Sounds too good. Let’s open it up.
The context: why agents burn tokens talking
If you’ve been coding with Claude Code, Codex or Cursor for a while, you know the scene. You ask the agent for an email validator and get a 27-line class wrapped in three paragraphs of pleasantries. You ask for a counter and it builds you a dashboard. You ask for a cache and it constructs an architecture with TTL, eviction policy and concurrency tests. You wanted lru_cache. It gave you a whitepaper.

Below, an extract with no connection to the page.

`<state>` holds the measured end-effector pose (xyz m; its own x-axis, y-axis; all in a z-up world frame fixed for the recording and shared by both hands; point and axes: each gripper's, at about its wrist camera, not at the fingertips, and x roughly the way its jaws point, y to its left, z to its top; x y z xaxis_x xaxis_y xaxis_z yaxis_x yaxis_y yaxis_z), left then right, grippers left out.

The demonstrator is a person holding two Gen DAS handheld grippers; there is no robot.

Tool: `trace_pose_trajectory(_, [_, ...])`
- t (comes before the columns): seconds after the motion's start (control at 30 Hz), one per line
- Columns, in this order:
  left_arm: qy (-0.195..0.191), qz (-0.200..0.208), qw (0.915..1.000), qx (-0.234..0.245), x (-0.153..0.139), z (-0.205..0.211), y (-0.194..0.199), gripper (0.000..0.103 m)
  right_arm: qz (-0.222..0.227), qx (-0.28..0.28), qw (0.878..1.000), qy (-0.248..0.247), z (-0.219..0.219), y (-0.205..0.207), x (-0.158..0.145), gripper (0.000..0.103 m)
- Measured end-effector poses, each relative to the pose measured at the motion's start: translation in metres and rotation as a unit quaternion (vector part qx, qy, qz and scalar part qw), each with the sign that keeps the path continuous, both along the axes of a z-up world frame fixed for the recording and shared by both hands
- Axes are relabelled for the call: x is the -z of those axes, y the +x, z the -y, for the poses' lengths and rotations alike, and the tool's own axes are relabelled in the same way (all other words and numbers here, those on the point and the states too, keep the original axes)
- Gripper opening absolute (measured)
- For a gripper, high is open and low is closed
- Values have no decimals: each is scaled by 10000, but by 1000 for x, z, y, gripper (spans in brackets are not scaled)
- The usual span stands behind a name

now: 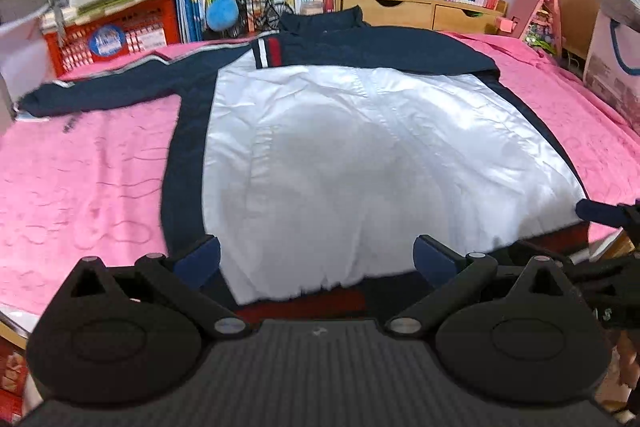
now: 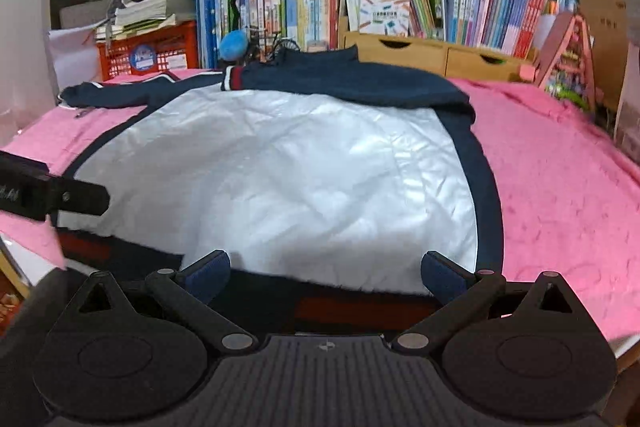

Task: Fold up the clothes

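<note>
Navy-white jacket (image 1: 340, 155) flat on pink cover.

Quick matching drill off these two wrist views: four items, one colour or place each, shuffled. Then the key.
Items
1. jacket front panel
2. blanket
3. crate
4. left gripper

Descriptions
A. pink, covering the surface under the garment
B. open, at the hem near the jacket's bottom edge
C. red, standing behind the far left corner
D. white, shiny, bordered in navy

Pairs: 1-D, 2-A, 3-C, 4-B. The right gripper is also open at the hem.
</note>
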<state>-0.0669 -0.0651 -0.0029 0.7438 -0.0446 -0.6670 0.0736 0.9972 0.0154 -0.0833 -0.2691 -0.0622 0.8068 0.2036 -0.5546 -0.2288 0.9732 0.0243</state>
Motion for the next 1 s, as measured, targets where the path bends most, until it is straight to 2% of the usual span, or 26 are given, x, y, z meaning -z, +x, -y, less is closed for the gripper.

It’s not a bug. It’s the default behavior of models trained to please. We already analysed this in AI Agents Coding: From Copilot to Autonomous Agents: the gap between suggesting and acting changed the developer’s role, but it also blew up the number of tokens burned per interaction. Every prompt triggers a “more is better” bias the model is unlikely to correct on its own.
And then there’s context drift. You pasted “be concise” at the start of the session. The agent respected it for the first three turns. By the eighth, it’s back to “I’d be happy to help” because the original instruction got buried under forty thousand tokens of context. One-shots don’t survive long sessions. And that, on a Pro/Max/20x plan where each session costs dollars, hurts.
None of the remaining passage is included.